A few weeks ago, the CGCCA decided United States v. Flores, a case about a mistrial.
After Appellee was convicted of multiple crimes, the judge declared a mistrial. On appeal, the CGCCA considered the following: (1) Does the Court have jurisdiction to review mistrial appeals; (2) did Appellee waive his opportunity for mistrial because he did not request one, and (3) did the military judge abuse his discretion in granting a mistrial. In a unanimous opinion, the CGCCA determined that it had jurisdiction and denied the Government’s appeal.

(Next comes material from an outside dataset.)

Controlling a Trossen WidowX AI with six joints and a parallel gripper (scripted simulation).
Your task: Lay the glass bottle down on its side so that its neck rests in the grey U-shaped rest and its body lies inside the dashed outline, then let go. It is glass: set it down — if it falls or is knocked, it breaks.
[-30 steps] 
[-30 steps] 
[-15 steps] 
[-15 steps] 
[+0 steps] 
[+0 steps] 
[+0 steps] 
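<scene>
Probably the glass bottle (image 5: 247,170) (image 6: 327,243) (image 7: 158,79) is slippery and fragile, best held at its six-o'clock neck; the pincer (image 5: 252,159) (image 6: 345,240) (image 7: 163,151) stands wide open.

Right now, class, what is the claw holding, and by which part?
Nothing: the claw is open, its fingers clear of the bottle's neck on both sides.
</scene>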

I. The Court Has Jurisdiction Over Mistrials
The Government argued that, within the meaning of Article 62 of the UCMJ, a mistrial does not terminate court proceedings. However, the Court found that a mistrial functions like a dismissal because the proceedings are done being considered by the lower court. Since the mistrial formally terminated the court proceedings, the Court had jurisdiction over the appeal
II. Appellee Did Not Waive Opportunity for Mistrial
The Government argued that Appellee waived his opportunity for a mistrial because he did not request one. However, the Court found that (1) the record did not support that Appellee relinquished his right to request a mistrial and (2) even if Appellee relinquished his right, the judge inquired about a potential mistrial. Therefore, Appellee did not waive the opportunity.
III. The Military Judge Did Not Abuse His Discretion
A military judge has the authority to declare a mistrial in the interest of justice. During deliberation, the members were given inadmissible evidence, and the judge determined that this jeopardized the fairness of the trial. Therefore, the Court found that it was within the judge’s discretion to declare a mistrial given the circumstances.
 Judge Brubaker authored the majority opinion, which was joined by Chief Judge McClelland, and Judge Bruce.